Of course there is nothing wrong with convention, in and of itself, and it would be disingenuous in the extreme to claim that cholera and smallpox were not important subjects for consideration just as it would be to deny the historical significance of figures such as Snow. But what is slightly frustrating about Carpenter’s approach is the relative failure of the literary material to add much of significance to a fairly well-worn historical narrative. Excerpts from personal letters and literary texts certainly add color to the picture but rarely are they employed in such a way as to alter the terms of the debate. And indeed the interpretive limitations of the literary aspect of the study are matched by an occasional paucity of historical analysis. The second section of chapter one, for example, proposes to explore the “Struggle for Reform” within early to mid-nineteenth-century English medicine (13), but in actual fact it communicates very little sense of struggle or of the fervid internecine squabbles that characterized the period; what we get instead is a fairly traditional account of medical professionalization.

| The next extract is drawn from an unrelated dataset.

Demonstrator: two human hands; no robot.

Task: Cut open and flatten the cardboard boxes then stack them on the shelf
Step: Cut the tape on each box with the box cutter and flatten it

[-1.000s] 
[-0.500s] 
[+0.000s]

Equally, in the second chapter we are told that cholera “exposed … the submerged connections between … domestic filth and the diseases, real and figurative, of colonialism and capitalism” and yet this is where the analysis ends (36), meaning that readers must turn to the work of others, such as Pamela Gilbert or Erin O’Connor, to get any sense of the cultural and ideological connections to which Carpenter refers. I might also add that, in my edition at least, this chapter contains an unfortunate factual error, for while Edwin Chadwick could be described as many things, a “clergyman” is not one of them (43).

Having said this, Health, Medicine and Society is not without its successes. It is, for example, a very fluid and engaging read. Moreover, at times, such as in the chapter on syphilis, it effects an extremely successful and compelling synthesis of historical and literary methodologies. Indeed, at its best, Carpenter’s book demonstrates just what literary studies can add to our understanding. For many years, historians of medicine tended to treat literary texts as essentially passive representations of social practice. What we are slowly beginning to appreciate, however, is that literature not only stands in a far more dynamic and co-constitutive relationship with medical knowledge and practice than has generally been acknowledged but that it can provide insights into the experiential dimensions of health and illness or the intersubjective qualities of the patient-practitioner relationship which conventional historical sources rarely permit.

It is probably best to conclude by pointing out that Health, Medicine and Society is not aimed at people like me. It is not a research monograph and makes no claims to rewrite the history of Victorian medicine. It is fundamentally a work of synthesis, intended for those approaching the subject for the first time. In this regard it is as good, if not better, than anything else out there and I would happily recommend it to my undergraduate students. Lest my criticisms seem churlish, therefore, I should say that they speak not to any inherent weaknesses in the book itself but rather to a desire to see literary studies impact more fully and more critically upon historical understandings of Victorian medicine. If the evidence of Health, Medicine and Society is anything to go by, while the potential is certainly there, it is yet to be fully realised.